Dataset content section start
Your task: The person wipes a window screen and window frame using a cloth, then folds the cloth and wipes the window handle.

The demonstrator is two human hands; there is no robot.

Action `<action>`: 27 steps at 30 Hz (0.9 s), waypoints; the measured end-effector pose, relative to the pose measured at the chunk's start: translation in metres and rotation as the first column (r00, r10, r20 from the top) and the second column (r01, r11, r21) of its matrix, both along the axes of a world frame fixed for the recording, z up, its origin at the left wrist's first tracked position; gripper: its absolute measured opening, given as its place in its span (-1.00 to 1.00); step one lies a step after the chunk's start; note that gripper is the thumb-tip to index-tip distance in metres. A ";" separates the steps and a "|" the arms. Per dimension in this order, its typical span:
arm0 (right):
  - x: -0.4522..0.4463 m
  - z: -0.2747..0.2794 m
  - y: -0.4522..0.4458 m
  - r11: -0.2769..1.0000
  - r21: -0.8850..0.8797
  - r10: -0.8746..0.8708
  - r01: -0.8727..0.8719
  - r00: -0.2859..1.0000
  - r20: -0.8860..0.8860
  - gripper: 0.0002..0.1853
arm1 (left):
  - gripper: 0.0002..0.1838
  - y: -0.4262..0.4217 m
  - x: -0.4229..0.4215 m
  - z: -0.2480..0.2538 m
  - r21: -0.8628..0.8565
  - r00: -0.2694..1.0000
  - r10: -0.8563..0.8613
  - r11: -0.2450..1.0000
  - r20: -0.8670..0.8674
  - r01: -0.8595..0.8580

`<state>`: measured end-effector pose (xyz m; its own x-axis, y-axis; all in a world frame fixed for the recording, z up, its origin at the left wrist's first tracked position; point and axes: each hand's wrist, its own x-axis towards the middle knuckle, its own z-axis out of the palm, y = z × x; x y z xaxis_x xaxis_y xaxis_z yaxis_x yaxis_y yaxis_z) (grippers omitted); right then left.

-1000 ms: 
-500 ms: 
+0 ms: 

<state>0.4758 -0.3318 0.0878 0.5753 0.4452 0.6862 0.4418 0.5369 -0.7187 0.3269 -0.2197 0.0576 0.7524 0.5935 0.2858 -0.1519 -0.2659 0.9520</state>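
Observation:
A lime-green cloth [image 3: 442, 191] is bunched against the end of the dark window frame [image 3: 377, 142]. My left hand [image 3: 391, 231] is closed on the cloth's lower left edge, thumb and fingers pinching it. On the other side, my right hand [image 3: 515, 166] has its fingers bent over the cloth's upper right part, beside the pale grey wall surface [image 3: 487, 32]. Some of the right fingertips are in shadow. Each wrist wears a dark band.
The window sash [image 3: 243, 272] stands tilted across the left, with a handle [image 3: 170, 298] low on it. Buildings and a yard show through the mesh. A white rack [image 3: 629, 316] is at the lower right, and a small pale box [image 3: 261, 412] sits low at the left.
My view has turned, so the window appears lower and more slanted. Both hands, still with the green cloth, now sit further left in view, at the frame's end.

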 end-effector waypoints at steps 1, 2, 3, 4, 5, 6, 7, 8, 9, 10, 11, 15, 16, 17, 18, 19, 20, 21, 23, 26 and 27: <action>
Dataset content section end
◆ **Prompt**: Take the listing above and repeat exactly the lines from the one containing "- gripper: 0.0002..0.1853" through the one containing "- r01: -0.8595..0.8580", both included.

◆ **Written solution**:
  - gripper: 0.0002..0.1853
arm1 (left):
  - gripper: 0.0002..0.1838
  - y: -0.4262..0.4217 m
  - x: -0.4229..0.4215 m
  - z: -0.2480..0.2538 m
  - r21: -0.8628..0.8565
  - r00: -0.2694..1.0000
  - r10: -0.8563..0.8613
  - r11: -0.2450..1.0000
  - r20: -0.8670..0.8674
  - r01: -0.8595..0.8580

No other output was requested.